Training of AI-based systems is already incredibly inefficient, and new research suggests that hackers may be about to make things a whole lot worse.
That computing is an energy-intensive business is increasingly well understood. At the height of the mania surrounding cryptocurrencies, such as Bitcoin, a common statistic was that processing these digital currencies required more energy than Denmark used on its own. Globally, it’s believed that data centers account for around 2% of all electricity output.
Similarly, estimates from a couple of years ago suggested that training a machine learning model requires as much energy and generates as much carbon dioxide as would ordinarily be required to both build and operate five cars for their entire lifetime.
At a time when so many are urging society to make any post-COVID recovery as green as possible, there is an obvious desire for the data centers that power so much of the modern world to be as green as possible. The scale of the challenge is considerable, with data from Technavio highlighting that the data center industry is predicted to grow by around $284 billion per year as the industry aims to support the 2,343 trillion megabytes we’re projected to be consuming per year.
The sector has made considerable strides in recent years to become more energy efficient. This is highlighted by the fact that despite the volume of work done by data centers rising by 500% between 2010 and 2018, energy consumption only grew by 6%. This has been due to a concerted effort from the industry to upgrade hardware, while the likes of Deepmind have been deploying their considerable intellect to make data centers more efficient.
An inefficient start
Despite these efforts, training of AI-based systems is already incredibly inefficient, especially compared to how we humans learn because such vast quantities of data are required. For instance, whereas an average five-year-old might have developed a decent grasp for language after hearing around 45 million words, AI systems, such as BERT used a dataset containing around 3.3 billion words, which it consumed 40 times. That makes it about 3,000 times less efficient than the child.
With this process typically required numerous times throughout the development of such systems, the energy costs are considerable. Unfortunately, research from the University of Maryland suggests that hackers may be about to make things a whole lot worse. The paper highlights how hackers could use adversarial attacks to slow down the learning process of a neural network, and therefore use up far more computational resources than would otherwise be the case.
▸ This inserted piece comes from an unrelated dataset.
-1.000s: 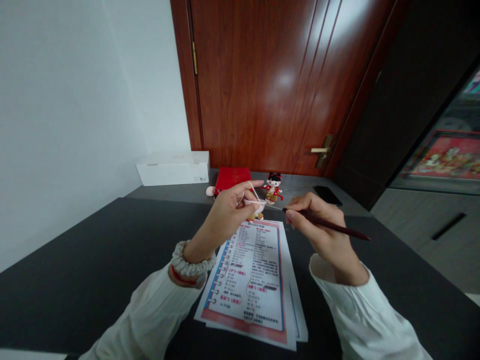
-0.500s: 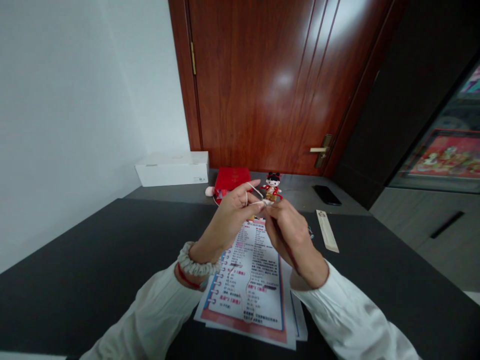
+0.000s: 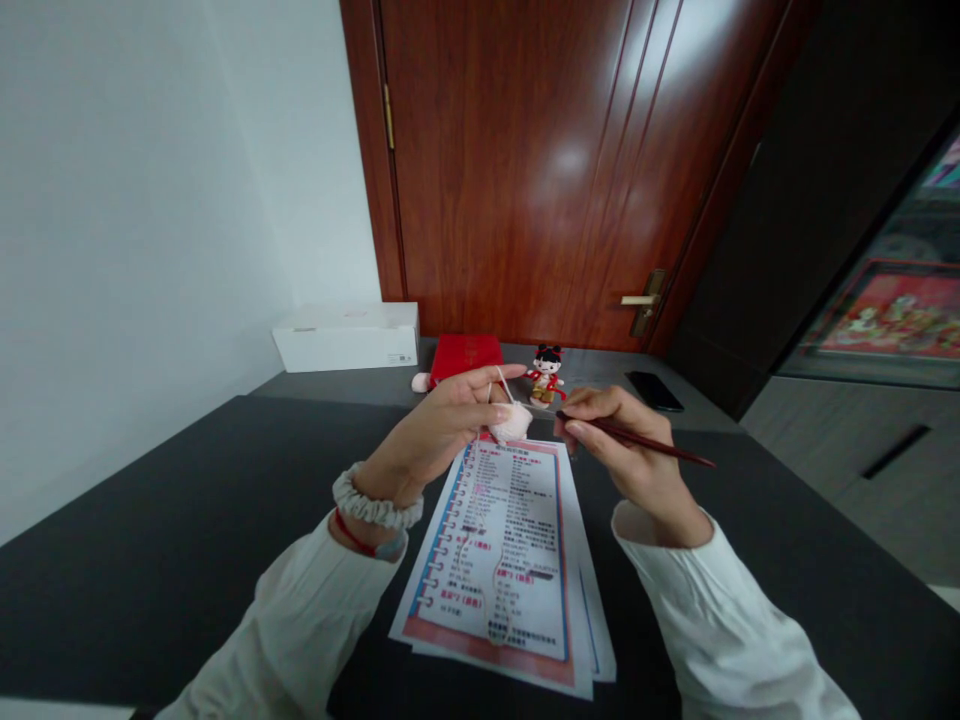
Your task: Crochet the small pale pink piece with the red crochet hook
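Note:
My left hand (image 3: 459, 408) pinches a small pale pink crocheted piece (image 3: 512, 424), rounded like a cup. A strand of light yarn (image 3: 503, 378) runs up to its stretched index finger. To the right, my right hand (image 3: 628, 440) grips a crochet hook (image 3: 652, 441) with a dark reddish-brown handle, pen-fashion. The hook's thin metal shaft points left at the crocheted piece; whether its tip sits in a stitch I cannot tell. Beneath both hands lie printed pattern sheets (image 3: 517, 540), with a loose strand of yarn across them.
A crocheted doll (image 3: 546, 374) in red and gold stands just behind the hands. Left of it are a red box or pouch (image 3: 466, 352), a pale pink ball (image 3: 421, 383) and a long white box (image 3: 349, 338). A black phone (image 3: 654, 391) lies at the back right.
My right hand has moved right, away from the left, turning so the hook's handle shows. The crocheted piece is now in plain view. My right forearm now covers the pale flat packet.

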Action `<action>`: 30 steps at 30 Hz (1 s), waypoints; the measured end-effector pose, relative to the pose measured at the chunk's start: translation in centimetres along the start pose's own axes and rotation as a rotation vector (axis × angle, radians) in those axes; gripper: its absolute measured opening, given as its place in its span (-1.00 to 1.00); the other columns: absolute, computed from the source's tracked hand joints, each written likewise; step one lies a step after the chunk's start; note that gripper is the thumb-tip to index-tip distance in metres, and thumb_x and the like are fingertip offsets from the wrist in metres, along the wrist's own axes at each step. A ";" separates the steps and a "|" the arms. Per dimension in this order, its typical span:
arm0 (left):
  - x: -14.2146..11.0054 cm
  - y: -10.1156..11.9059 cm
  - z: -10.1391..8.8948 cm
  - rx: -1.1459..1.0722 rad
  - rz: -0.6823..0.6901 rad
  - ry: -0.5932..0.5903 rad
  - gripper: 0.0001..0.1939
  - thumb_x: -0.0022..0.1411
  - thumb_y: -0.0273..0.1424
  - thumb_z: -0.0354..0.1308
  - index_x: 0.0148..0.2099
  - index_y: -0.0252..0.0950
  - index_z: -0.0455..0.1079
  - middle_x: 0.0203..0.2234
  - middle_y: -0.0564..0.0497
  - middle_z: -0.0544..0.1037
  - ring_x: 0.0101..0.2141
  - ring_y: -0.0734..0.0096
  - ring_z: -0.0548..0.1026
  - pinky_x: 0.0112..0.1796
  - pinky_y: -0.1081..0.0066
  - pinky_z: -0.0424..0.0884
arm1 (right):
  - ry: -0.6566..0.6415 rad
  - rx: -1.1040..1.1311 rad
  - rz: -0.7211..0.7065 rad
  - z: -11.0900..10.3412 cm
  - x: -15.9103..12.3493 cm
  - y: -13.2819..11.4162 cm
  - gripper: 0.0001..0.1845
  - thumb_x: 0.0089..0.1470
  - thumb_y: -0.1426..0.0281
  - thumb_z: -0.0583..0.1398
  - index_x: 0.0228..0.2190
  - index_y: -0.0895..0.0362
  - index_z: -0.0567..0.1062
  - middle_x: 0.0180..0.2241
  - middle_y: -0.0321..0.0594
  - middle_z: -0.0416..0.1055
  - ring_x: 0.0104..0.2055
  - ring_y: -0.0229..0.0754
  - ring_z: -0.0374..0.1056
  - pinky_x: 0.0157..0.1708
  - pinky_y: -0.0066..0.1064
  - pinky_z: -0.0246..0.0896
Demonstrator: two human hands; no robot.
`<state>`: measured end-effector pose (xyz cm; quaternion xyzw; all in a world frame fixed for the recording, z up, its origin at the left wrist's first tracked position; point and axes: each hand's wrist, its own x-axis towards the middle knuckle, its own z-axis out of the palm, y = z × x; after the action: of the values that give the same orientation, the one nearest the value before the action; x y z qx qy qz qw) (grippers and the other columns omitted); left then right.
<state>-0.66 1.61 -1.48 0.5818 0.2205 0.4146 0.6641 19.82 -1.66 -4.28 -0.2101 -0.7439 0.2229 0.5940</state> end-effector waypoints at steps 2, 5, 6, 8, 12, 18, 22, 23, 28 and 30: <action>-0.1 -0.1 -0.3 0.022 -0.014 -0.034 -0.46 0.03 -0.50 0.26 0.11 -0.36 0.34 -0.40 0.03 0.48 -0.42 0.49 0.43 -0.35 0.46 0.26 | -0.014 0.025 0.029 -0.4 0.0 0.0 -0.96 0.10 0.41 0.25 -0.35 0.08 0.47 -0.41 -0.26 0.45 -0.37 -0.22 0.38 -0.36 -0.31 0.29; -0.3 -0.1 -0.5 0.026 -0.025 -0.099 -0.50 0.03 -0.51 0.26 0.07 -0.36 0.38 -0.46 0.06 0.46 -0.46 0.53 0.40 -0.40 0.49 0.24 | -0.022 0.026 0.081 -0.8 -0.1 -0.2 -0.93 0.06 0.40 0.29 -0.38 0.10 0.48 -0.46 -0.26 0.44 -0.41 -0.22 0.36 -0.42 -0.33 0.27; -0.4 -0.1 -0.6 0.021 -0.028 -0.121 -0.51 0.03 -0.52 0.26 0.06 -0.36 0.39 -0.47 0.07 0.45 -0.47 0.54 0.39 -0.41 0.50 0.23 | -0.025 0.025 0.093 -0.8 -0.1 -0.3 -0.92 0.05 0.39 0.29 -0.39 0.11 0.48 -0.47 -0.26 0.44 -0.43 -0.23 0.35 -0.45 -0.35 0.26; -0.5 -0.1 -0.7 0.005 -0.047 -0.159 -0.53 0.02 -0.52 0.26 0.04 -0.37 0.41 -0.48 0.06 0.45 -0.49 0.54 0.38 -0.44 0.50 0.22 | -0.041 0.032 0.107 -1.0 -0.1 -0.5 -0.91 0.04 0.39 0.30 -0.41 0.12 0.48 -0.48 -0.27 0.43 -0.46 -0.26 0.33 -0.49 -0.38 0.24; -0.5 -0.2 -1.1 -0.026 -0.102 -0.243 -0.53 0.03 -0.52 0.26 0.05 -0.38 0.42 -0.43 0.01 0.48 -0.46 0.50 0.42 -0.42 0.50 0.26 | -0.073 0.073 0.127 -1.2 -0.1 -0.7 -0.90 0.03 0.39 0.31 -0.43 0.13 0.48 -0.49 -0.27 0.44 -0.48 -0.28 0.31 -0.54 -0.43 0.21; -0.4 -0.3 -1.4 0.021 -0.114 -0.281 -0.52 0.05 -0.51 0.26 0.07 -0.39 0.40 -0.38 -0.04 0.49 -0.42 0.47 0.44 -0.41 0.50 0.28 | -0.080 0.158 0.175 -1.0 -0.2 -0.4 -0.90 0.02 0.41 0.31 -0.43 0.14 0.48 -0.49 -0.28 0.44 -0.51 -0.32 0.28 -0.57 -0.46 0.16; -0.6 -0.1 -1.0 0.025 -0.082 -0.262 -0.53 0.07 -0.53 0.24 0.07 -0.38 0.39 -0.40 -0.03 0.50 -0.43 0.47 0.44 -0.40 0.50 0.29 | -0.047 0.189 0.184 -0.6 -0.2 -0.2 -0.86 0.02 0.36 0.32 -0.43 0.14 0.47 -0.49 -0.29 0.42 -0.52 -0.32 0.27 -0.59 -0.46 0.17; -0.6 -0.1 -1.0 0.022 -0.080 -0.254 -0.53 0.07 -0.53 0.24 0.08 -0.37 0.39 -0.40 -0.03 0.50 -0.43 0.48 0.44 -0.41 0.50 0.29 | -0.047 0.186 0.180 -0.6 -0.2 -0.2 -0.86 0.02 0.36 0.32 -0.43 0.14 0.47 -0.48 -0.28 0.42 -0.51 -0.32 0.28 -0.58 -0.45 0.18; -0.5 -0.1 -1.0 0.022 -0.113 -0.223 -0.50 0.05 -0.52 0.26 0.09 -0.35 0.39 -0.39 -0.03 0.49 -0.42 0.45 0.44 -0.40 0.49 0.30 | -0.068 0.134 0.147 -0.9 -0.1 -0.5 -0.92 0.03 0.42 0.31 -0.41 0.13 0.49 -0.46 -0.27 0.44 -0.49 -0.31 0.29 -0.57 -0.46 0.18; -0.4 -0.2 -1.2 0.025 -0.132 -0.234 -0.48 0.04 -0.50 0.27 0.09 -0.36 0.38 -0.36 -0.06 0.50 -0.40 0.42 0.45 -0.38 0.47 0.31 | -0.087 0.114 0.133 -1.2 -0.1 -0.6 -0.93 0.03 0.45 0.30 -0.42 0.12 0.49 -0.46 -0.28 0.45 -0.48 -0.31 0.31 -0.56 -0.46 0.18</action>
<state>-1.77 1.95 -2.04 0.6187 0.1847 0.2965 0.7037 20.94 -2.10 -3.77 -0.2149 -0.7395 0.3126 0.5562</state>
The paper highlights how hackers could target so-called input-adaptive multi-exit architectures.
This is a form of neural network that aims to be more computationally efficient by dividing tasks up based on their difficulty. It aims to solve each problem with the minimum amount of computational heft possible.
Changing the input
Such an approach has numerous advantages, not least the reduction in time required to learn and the carbon footprint generated in doing so. It’s increasingly popular because it’s an approach that allows it to be deployed in areas such as smart speakers or smartphones. The problem arises when the input for the neural network is changed, as this changes the computational power required to solve the problem.
As the authors illustrate, this opens such systems up to hackers who are able to deploy an adversarial attack to change the original input and therefore gum up the neural network such that it is both slower and more energy inefficient. The researchers highlight how even the addition of a relatively small amount of noise to the input of the neural network can significantly raise the computation required.
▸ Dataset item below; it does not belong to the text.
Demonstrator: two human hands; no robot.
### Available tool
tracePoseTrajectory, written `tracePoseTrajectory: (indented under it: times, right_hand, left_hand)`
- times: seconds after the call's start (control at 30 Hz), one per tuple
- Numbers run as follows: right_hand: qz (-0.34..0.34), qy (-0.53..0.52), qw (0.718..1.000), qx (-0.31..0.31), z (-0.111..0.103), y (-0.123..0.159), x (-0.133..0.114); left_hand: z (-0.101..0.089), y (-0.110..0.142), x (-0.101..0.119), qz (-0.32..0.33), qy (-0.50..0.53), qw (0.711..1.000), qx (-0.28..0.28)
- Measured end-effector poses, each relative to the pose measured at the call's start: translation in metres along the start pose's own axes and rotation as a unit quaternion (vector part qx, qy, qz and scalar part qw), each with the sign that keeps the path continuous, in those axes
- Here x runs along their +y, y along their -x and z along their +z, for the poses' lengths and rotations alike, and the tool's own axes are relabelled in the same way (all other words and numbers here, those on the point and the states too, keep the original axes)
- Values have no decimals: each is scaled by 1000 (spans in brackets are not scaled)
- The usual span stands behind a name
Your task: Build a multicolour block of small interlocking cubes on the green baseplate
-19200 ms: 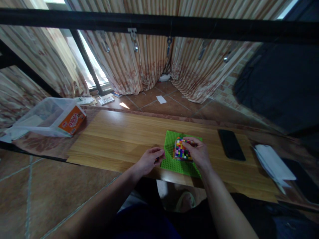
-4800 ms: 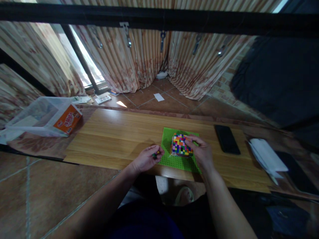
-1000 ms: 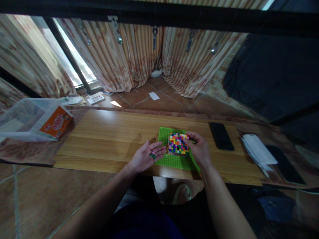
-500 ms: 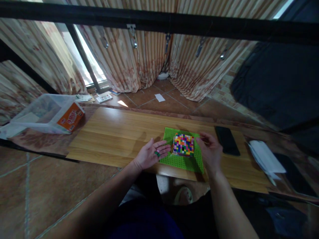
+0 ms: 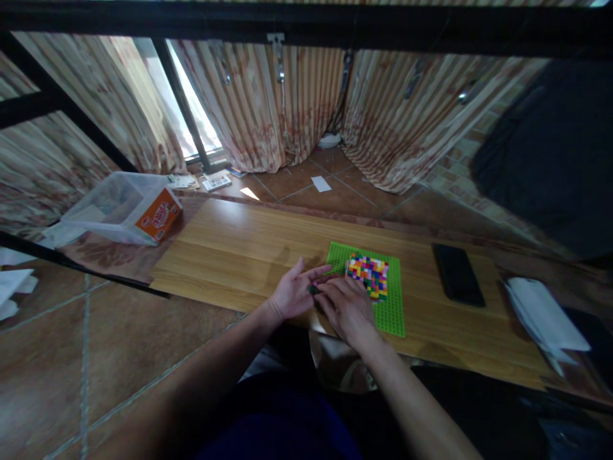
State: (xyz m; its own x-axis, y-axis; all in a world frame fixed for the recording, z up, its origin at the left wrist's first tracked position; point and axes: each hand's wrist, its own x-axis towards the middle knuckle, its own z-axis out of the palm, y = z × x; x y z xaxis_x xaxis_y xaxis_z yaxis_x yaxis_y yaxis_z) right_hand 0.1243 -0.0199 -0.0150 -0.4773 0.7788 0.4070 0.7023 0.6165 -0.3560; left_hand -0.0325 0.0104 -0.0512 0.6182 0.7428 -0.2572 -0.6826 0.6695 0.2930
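Palm up over the table's front edge, my left hand (image 5: 294, 292) carries a few tiny building bricks, with its fingers stretched out. A dark green building brick (image 5: 313, 289) shows at the palm, and a hint of pink is beside it. My right hand (image 5: 347, 306) reaches across from the right, its fingertips closed together at these bricks; its grip is partly hidden. Behind it, a block of many-coloured bricks (image 5: 368, 268) stands on a green studded baseplate (image 5: 395, 313). The right hand covers the block's near left corner.
On the wooden table (image 5: 239, 243), a black phone (image 5: 458, 275) lies right of the baseplate. Farther right is a white pouch-like item (image 5: 546, 313). A clear plastic bin (image 5: 110, 207) with an orange label stands at the left. A dark bar (image 5: 306, 24) crosses above.
My right hand has moved left from the block's right side to the bricks in my left palm. The view has shifted, so the table sits farther right.
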Motion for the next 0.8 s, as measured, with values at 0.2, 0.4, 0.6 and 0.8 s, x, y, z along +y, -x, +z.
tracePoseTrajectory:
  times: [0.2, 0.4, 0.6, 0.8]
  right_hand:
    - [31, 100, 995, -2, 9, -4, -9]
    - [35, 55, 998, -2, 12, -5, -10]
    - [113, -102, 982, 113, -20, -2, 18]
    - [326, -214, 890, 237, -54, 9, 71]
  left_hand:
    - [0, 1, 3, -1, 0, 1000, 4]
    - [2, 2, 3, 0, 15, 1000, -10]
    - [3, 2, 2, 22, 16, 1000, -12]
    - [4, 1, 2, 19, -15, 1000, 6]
Such an attack would be especially potent if the attacker had a large amount of information about the neural network.
Even with relatively low levels of information, however, the potential disruption could be significant. The paper highlights how even with limited information, the attackers would be able to increase energy usage by up to 80%, with this proficiency largely because attacks would be effective across various different types of neural networks. In other words, once the attackers have developed their approach for one network, it would apply pretty well across other forms of network.
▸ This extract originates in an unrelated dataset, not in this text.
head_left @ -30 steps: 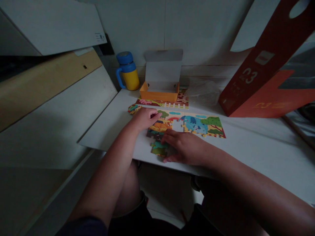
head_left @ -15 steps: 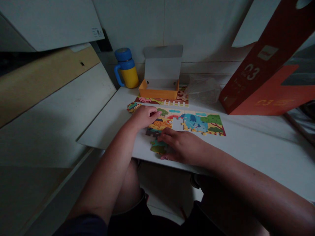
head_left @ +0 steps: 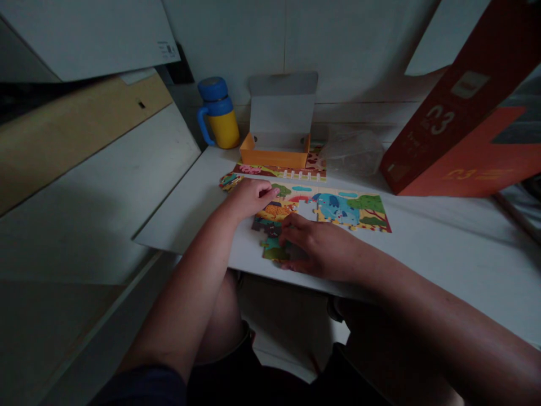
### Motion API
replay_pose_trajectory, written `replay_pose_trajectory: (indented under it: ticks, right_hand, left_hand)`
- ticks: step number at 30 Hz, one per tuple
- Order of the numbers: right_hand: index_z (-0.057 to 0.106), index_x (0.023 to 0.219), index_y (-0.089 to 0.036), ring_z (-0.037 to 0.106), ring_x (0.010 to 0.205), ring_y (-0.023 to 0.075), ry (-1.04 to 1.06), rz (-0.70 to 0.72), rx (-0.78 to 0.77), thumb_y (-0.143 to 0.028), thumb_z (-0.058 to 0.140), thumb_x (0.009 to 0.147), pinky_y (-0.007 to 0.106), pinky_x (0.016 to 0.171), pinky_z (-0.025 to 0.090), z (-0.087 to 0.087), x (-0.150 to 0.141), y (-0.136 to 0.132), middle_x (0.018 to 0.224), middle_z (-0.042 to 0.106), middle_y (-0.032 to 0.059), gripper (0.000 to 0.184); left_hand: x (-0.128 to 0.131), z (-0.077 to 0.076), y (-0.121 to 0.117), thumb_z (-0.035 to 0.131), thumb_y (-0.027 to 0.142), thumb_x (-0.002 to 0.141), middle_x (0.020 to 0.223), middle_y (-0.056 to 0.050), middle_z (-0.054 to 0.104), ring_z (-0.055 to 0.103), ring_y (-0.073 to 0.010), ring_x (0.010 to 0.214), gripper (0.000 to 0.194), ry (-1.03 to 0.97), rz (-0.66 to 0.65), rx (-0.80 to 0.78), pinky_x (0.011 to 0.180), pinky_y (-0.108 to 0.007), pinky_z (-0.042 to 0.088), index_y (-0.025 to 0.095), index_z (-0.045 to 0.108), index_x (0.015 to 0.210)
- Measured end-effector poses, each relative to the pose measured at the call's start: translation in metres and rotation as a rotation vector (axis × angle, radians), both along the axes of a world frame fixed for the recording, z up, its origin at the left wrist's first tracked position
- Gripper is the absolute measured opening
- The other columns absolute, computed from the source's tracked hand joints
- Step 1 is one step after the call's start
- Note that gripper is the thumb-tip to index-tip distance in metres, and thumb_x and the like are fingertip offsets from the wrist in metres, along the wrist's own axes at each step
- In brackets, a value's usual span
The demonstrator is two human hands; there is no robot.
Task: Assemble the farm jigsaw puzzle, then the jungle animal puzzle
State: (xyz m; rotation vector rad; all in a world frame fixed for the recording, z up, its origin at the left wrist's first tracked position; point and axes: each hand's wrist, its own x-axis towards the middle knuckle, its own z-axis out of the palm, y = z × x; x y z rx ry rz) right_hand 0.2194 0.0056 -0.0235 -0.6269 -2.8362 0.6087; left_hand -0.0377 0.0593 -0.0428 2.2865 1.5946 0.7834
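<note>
A partly joined jigsaw puzzle (head_left: 338, 207) with animal pictures lies on the white table, with a gap near its middle. My left hand (head_left: 249, 198) rests at its upper left edge, the fingers curled in and the thumb pointing right. Nothing shows in its grasp, though the palm side is hidden. Lower down, my right hand (head_left: 319, 242) bends its thumb and fingers around the right side of a green and teal puzzle piece (head_left: 274, 250). That piece lies under the dark lower left part of the puzzle, and the hand partly covers it.
Behind the puzzle stands an open orange box (head_left: 274, 157) on a picture sheet (head_left: 279, 172). Loose puzzle pieces (head_left: 230, 181) lie left of it. A blue and yellow mug (head_left: 222, 121), a clear plastic bag (head_left: 353, 152) and a tall red box (head_left: 426, 135) stand around the back.
My right hand has shifted slightly, its fingers lifting a little and baring more of the green piece. The left hand stays in place. The view has tilted slightly.
</note>
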Motion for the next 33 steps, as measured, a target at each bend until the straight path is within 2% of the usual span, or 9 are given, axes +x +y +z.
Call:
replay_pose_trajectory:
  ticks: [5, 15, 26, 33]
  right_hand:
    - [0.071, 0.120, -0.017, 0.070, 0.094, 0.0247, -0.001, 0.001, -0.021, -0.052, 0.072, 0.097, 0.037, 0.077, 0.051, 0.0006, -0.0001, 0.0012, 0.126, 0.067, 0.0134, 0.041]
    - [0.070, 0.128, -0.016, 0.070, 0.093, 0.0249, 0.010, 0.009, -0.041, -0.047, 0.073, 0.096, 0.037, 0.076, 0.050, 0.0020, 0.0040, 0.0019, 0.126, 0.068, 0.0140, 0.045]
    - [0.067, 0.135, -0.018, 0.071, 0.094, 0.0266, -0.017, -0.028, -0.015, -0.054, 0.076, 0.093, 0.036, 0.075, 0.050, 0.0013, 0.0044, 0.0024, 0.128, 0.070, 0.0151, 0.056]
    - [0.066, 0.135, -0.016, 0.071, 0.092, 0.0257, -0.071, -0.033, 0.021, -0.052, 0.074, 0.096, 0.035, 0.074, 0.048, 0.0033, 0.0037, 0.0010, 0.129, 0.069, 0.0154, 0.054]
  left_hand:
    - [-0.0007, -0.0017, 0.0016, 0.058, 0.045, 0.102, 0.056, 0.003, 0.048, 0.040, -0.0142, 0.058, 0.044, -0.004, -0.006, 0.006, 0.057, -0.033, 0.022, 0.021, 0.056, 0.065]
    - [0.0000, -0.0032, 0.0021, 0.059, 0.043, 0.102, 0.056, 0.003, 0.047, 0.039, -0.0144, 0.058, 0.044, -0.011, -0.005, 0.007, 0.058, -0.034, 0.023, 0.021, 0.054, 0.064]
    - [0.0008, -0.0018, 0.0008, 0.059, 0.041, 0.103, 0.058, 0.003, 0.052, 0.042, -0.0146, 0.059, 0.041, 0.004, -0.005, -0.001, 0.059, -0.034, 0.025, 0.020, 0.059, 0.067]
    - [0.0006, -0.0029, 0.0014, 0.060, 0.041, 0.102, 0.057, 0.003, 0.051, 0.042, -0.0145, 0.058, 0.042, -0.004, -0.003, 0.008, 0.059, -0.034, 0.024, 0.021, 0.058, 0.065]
While obviously such attacks today are purely theoretical and there has been no evidence of them becoming an actual reality, not least because input-adaptive architectures themselves are fairly rare. The researchers believe, however, that they will become more commonplace as the industry strives to deploy neural networks into things like IoT devices and so require a more computationally efficient approach. While there has been considerable attention given to securing such devices from attack, most of this attention has been around the manipulation of the performance of such devices. In our climate-sensitive times, however, maybe that is due for a change.